*Data entries:*
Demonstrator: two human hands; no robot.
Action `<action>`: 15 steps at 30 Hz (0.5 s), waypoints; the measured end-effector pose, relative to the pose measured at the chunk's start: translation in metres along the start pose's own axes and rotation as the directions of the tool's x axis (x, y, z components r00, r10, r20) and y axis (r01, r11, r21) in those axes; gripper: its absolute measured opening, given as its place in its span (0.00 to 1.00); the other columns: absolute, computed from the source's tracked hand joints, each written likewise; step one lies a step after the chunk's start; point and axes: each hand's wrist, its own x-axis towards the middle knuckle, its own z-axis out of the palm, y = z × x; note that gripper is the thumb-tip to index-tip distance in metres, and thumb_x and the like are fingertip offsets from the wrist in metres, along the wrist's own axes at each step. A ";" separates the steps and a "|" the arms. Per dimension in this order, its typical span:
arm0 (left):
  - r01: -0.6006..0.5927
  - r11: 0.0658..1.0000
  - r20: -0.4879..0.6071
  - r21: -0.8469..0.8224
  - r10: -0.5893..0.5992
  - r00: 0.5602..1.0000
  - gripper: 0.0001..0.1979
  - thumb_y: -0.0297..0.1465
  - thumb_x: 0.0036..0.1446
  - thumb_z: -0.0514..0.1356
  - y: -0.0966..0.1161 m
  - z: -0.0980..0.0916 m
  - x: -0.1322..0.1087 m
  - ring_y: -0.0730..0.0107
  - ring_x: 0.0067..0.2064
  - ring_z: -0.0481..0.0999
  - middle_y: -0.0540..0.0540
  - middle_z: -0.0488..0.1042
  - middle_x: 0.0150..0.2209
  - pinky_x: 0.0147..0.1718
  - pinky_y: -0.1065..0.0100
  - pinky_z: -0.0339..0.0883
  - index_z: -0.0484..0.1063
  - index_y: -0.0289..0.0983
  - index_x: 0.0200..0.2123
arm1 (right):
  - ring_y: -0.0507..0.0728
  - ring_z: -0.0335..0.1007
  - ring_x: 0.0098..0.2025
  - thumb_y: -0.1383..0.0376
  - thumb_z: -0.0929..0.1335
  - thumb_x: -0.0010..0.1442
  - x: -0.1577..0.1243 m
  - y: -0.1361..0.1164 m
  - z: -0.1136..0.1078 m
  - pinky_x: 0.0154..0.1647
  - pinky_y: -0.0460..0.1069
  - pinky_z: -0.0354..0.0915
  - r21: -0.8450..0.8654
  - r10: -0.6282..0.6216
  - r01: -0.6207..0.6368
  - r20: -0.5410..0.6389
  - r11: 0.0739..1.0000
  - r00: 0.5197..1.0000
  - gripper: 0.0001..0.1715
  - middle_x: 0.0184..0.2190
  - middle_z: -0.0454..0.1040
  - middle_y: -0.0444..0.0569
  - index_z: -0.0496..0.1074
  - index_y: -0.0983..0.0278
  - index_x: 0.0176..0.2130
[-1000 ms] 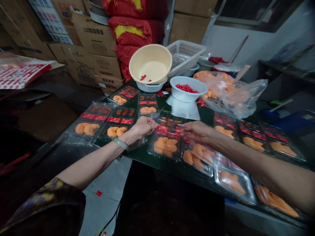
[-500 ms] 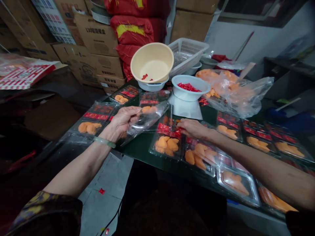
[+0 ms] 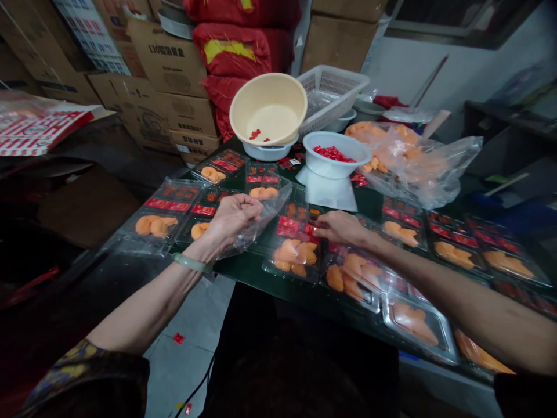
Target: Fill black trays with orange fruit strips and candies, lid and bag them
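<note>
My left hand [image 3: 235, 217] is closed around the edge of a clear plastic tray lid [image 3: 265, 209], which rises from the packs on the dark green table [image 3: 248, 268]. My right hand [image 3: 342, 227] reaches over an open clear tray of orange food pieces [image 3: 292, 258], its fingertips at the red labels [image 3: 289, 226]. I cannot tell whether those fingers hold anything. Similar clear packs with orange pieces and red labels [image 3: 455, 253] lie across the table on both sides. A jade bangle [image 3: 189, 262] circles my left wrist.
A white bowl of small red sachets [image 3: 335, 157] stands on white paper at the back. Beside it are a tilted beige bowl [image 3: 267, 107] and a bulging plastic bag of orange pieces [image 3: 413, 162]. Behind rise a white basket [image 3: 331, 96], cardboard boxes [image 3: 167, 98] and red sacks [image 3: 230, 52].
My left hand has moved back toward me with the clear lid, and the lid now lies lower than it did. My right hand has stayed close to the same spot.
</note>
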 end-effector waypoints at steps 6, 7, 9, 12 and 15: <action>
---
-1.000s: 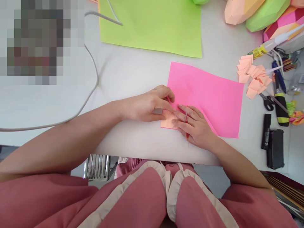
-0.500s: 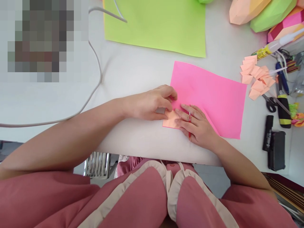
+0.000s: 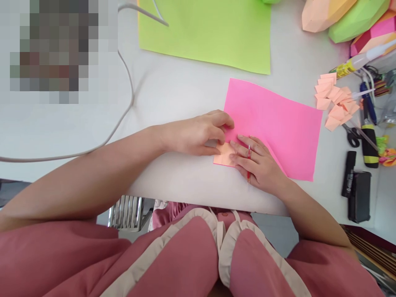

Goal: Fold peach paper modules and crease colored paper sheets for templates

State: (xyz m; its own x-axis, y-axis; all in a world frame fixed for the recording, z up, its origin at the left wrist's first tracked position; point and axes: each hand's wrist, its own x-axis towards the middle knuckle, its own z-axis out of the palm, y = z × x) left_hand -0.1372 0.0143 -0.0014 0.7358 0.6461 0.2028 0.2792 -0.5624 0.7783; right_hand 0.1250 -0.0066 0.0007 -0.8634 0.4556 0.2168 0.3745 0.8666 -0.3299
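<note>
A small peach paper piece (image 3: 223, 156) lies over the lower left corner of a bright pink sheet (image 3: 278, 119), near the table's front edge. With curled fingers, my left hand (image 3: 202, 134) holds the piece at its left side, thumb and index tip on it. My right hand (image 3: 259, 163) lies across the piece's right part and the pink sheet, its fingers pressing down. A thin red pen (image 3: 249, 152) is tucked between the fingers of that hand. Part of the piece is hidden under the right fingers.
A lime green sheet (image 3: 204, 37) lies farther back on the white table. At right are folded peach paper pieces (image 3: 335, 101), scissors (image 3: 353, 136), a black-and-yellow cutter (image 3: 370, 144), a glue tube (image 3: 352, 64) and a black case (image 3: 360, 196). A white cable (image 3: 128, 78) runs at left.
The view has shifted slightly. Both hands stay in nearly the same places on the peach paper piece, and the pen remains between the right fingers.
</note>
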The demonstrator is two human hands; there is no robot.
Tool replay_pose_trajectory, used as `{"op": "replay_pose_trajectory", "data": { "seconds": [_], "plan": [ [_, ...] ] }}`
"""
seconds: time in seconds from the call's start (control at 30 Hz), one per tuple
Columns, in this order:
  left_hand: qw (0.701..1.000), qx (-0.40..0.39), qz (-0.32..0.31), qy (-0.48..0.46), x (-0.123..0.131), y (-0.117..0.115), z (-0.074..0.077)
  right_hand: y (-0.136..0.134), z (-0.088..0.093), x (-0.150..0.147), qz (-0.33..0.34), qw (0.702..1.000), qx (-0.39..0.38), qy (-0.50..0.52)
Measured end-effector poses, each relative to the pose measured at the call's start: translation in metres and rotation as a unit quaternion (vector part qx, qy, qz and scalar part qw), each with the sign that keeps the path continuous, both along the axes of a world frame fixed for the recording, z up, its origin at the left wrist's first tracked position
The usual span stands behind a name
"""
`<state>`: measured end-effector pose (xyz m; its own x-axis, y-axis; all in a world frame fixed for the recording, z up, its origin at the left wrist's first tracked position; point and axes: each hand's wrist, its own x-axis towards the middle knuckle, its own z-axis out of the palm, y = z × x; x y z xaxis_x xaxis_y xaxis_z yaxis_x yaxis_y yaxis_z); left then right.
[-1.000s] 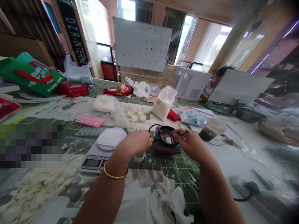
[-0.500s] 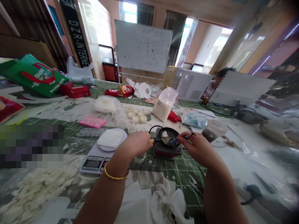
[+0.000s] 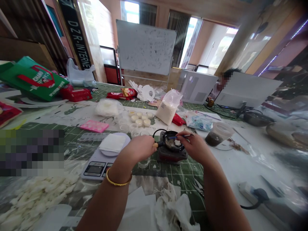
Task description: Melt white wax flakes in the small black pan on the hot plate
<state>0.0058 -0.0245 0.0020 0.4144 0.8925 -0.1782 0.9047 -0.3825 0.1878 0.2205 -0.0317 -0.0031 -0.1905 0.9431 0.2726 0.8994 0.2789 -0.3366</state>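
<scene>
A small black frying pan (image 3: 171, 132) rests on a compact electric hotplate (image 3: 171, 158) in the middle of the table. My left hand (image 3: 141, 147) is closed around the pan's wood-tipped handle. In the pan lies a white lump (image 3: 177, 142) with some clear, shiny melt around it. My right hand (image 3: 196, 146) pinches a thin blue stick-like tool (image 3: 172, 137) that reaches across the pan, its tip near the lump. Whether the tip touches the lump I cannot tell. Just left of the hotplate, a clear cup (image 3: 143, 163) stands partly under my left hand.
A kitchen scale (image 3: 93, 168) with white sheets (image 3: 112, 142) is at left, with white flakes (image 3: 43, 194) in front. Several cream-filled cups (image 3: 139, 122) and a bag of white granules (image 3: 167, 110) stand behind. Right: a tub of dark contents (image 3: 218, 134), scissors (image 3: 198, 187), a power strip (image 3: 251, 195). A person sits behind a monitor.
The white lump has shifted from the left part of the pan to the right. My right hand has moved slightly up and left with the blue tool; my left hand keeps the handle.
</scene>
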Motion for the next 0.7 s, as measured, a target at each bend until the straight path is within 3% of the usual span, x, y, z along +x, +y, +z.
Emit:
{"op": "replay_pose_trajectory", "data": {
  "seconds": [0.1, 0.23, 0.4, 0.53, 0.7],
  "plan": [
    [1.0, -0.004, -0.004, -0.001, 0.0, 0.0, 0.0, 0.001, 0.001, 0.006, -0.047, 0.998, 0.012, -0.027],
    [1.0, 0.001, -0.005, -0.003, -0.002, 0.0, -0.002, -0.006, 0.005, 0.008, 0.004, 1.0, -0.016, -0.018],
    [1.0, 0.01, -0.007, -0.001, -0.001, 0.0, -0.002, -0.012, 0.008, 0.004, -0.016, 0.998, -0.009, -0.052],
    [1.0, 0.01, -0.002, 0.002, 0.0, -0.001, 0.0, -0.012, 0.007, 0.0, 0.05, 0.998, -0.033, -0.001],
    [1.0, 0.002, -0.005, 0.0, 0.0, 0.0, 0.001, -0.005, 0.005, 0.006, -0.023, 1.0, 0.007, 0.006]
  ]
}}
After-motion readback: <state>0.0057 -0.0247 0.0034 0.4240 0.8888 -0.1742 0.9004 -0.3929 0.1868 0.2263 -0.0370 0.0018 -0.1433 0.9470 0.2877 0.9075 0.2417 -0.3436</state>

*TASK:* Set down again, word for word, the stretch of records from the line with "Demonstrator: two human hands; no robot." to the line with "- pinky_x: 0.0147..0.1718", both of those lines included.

*WRITTEN RESPONSE:*
Demonstrator: two human hands; no robot.
Action `<action>`: 15 steps at 30 Hz (0.5 s), waypoints; the measured end-effector pose, relative to the pose measured at the chunk's start: translation in metres along the start pose's own axes and rotation as the directions of the tool's x axis (x, y, z components r00, r10, r20) and y axis (r01, r11, r21) in those axes; gripper: its absolute measured opening, given as its place in its span (0.00 to 1.00); the other columns: absolute, computed from the source's tracked hand joints, each written likewise; step one lies a step after the chunk's start; point and axes: each hand's wrist, its own x-axis towards the middle knuckle, its own z-axis out of the palm, y = z × x; note that gripper is the thumb-tip to index-tip distance in metres, and thumb_x and the like are fingertip offsets from the wrist in metres, along the wrist's own axes at each step. A ";" separates the steps and a "|" the arms. Per dimension in this order, its typical span:
arm0 (left):
  - r01: -0.6006..0.5927
  - r11: 0.0658..1.0000
  - r20: -0.4879..0.6071
  - r21: -0.8469..0.8224
  - r10: -0.5893..0.5992
  - r00: 0.5602..1.0000
  - gripper: 0.0001..0.1979
  - thumb_y: -0.0297..0.1465
  - thumb_x: 0.0036..0.1446
  - thumb_z: -0.0514..0.1356
  - y: -0.0966..0.1161 m
  - z: -0.0980..0.0916 m
  - x: -0.1322..0.1087 m
  - ring_y: -0.0730..0.0107
  - ring_x: 0.0067..0.2064
  - ring_z: -0.0481..0.0999
  - middle_y: -0.0540..0.0540
  - middle_z: -0.0488..0.1042
  - middle_x: 0.0150..0.2209
  - pinky_x: 0.0147..0.1718

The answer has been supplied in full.